To learn about exporting CSV, see CSV output.

CSV RULES

The following six kinds of rule can appear in the rules file, in any order. Blank lines and lines beginning with # or ; are ignored.

skip

skip N

Skip this number of CSV records at the beginning. You'll need this whenever your CSV data contains header lines. Eg:

# ignore the first CSV line
skip 1

date-format

date-format DATEFMT

When your CSV date fields are not formatted like YYYY/MM/DD (or YYYY-MM-DD or YYYY.MM.DD), you'll need to specify the format. DATEFMT is a strptime-like date parsing pattern, which must parse the date field values completely. Examples:

# for dates like "6/11/2013":
date-format %-d/%-m/%Y
# for dates like "11/06/2013":
date-format %m/%d/%Y
# for dates like "2013-Nov-06":
date-format %Y-%h-%d
# for dates like "11/6/2013 11:32 PM":
date-format %-m/%-d/%Y %l:%M %p

field list

fields FIELDNAME1, FIELDNAME2...

This (a) names the CSV fields, in order (names may not contain whitespace; uninteresting names may be left blank), and (b) assigns them to journal entry fields if you use any of these standard field names: date, date2, status, code, description, comment, account1, account2, amount, amount-in, amount-out, currency. Eg:

# use the 1st, 2nd and 4th CSV fields as the entry's date, description and amount,
# and give the 7th and 8th fields meaningful names for later reference:
#
# CSV field:
#      1     2            3 4       5 6 7          8
# entry field:
fields date, description, , amount, , , somefield, anotherfield

field assignment

ENTRYFIELDNAME FIELDVALUE

This sets a journal entry field (one of the standard names above) to the given text value, which can include CSV field values interpolated by name (%CSVFIELDNAME) or 1-based position (%N).

Eg:

# set the amount to the 4th CSV field with "USD " prepended
amount USD %4
# combine three fields to make a comment (containing two tags)
comment note: %somefield - %anotherfield, date: %1

Field assignments can be used instead of or in addition to a field list.

conditional block

if PATTERN
    FIELDASSIGNMENTS...

if
PATTERN
PATTERN...
    FIELDASSIGNMENTS...

This applies one or more field assignments, only to those CSV records matched by one of the PATTERNs. The patterns are case-insensitive regular expressions which match anywhere within the whole CSV record (it's not yet possible to match within a specific field). When there are multiple patterns they can be written on separate lines, unindented. The field assignments are on separate lines indented by at least one space. Examples:

# if the CSV record contains "groceries", set account2 to "expenses:groceries"
if groceries
 account2 expenses:groceries
# if the CSV record contains any of these patterns, set account2 and comment as shown
if
monthly service fee
atm transaction fee
banking thru software
 account2 expenses:business:banking
 comment  XXX deductible ? check it

include

include RULESFILE

Include another rules file at this point. RULESFILE is either an absolute file path or a path relative to the current file's directory. Eg:

# rules reused with several CSV files
include common.rules

TIPS

Each generated journal entry will have two postings, to account1 and account2 respectively. Currently it's not possible to generate entries with more than two postings.

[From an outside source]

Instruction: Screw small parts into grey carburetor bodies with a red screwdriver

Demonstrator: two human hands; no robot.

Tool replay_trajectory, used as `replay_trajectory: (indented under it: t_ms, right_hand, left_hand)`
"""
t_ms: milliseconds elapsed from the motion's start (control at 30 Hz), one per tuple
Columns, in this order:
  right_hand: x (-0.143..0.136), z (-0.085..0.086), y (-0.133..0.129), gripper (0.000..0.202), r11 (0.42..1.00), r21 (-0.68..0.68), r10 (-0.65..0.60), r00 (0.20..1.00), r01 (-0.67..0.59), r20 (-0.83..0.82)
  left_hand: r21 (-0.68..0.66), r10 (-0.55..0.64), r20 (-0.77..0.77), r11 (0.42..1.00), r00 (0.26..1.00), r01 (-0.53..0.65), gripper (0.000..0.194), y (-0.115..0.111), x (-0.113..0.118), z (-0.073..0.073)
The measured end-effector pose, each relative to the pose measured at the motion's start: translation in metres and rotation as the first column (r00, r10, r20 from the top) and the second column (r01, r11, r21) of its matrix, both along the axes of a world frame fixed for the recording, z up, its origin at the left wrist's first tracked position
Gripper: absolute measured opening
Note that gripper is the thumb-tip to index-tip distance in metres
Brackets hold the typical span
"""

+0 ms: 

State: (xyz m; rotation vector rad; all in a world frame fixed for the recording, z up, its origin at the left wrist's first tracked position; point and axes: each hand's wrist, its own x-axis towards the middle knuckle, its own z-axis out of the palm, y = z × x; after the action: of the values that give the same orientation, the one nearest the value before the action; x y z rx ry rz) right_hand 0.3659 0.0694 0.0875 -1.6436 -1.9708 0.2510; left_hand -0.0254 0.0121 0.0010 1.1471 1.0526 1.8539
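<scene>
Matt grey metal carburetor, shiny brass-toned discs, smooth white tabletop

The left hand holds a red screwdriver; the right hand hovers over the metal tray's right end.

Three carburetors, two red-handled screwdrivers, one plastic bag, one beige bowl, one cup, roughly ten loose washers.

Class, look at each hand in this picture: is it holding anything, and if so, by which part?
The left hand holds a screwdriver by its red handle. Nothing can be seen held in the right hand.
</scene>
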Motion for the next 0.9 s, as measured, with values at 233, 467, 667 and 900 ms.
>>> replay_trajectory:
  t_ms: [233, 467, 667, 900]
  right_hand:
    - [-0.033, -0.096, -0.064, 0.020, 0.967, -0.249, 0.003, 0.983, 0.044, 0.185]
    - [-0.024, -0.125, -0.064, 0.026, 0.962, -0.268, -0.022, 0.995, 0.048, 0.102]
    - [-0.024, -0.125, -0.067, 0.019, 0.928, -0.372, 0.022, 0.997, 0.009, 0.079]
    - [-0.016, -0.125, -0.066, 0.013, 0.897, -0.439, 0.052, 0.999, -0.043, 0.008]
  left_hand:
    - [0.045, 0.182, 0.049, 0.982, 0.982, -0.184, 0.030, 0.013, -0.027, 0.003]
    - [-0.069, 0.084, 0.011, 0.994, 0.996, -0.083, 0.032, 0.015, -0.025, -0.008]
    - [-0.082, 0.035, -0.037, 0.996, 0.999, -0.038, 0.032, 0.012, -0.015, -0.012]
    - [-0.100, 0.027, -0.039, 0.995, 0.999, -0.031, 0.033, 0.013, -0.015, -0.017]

If the CSV has debit/credit amounts in separate fields, assign to the amount-in and amount-out pseudo fields instead of amount.

If the CSV has the currency in a separate field, assign that to the currency pseudo field which will be automatically prepended to the amount. (Or you can do the same thing with a field assignment.)

If an amount value is parenthesised, it will be de-parenthesised and sign-flipped automatically.

The generated journal entries will be sorted by date. The original order of same-day entries will be preserved, usually.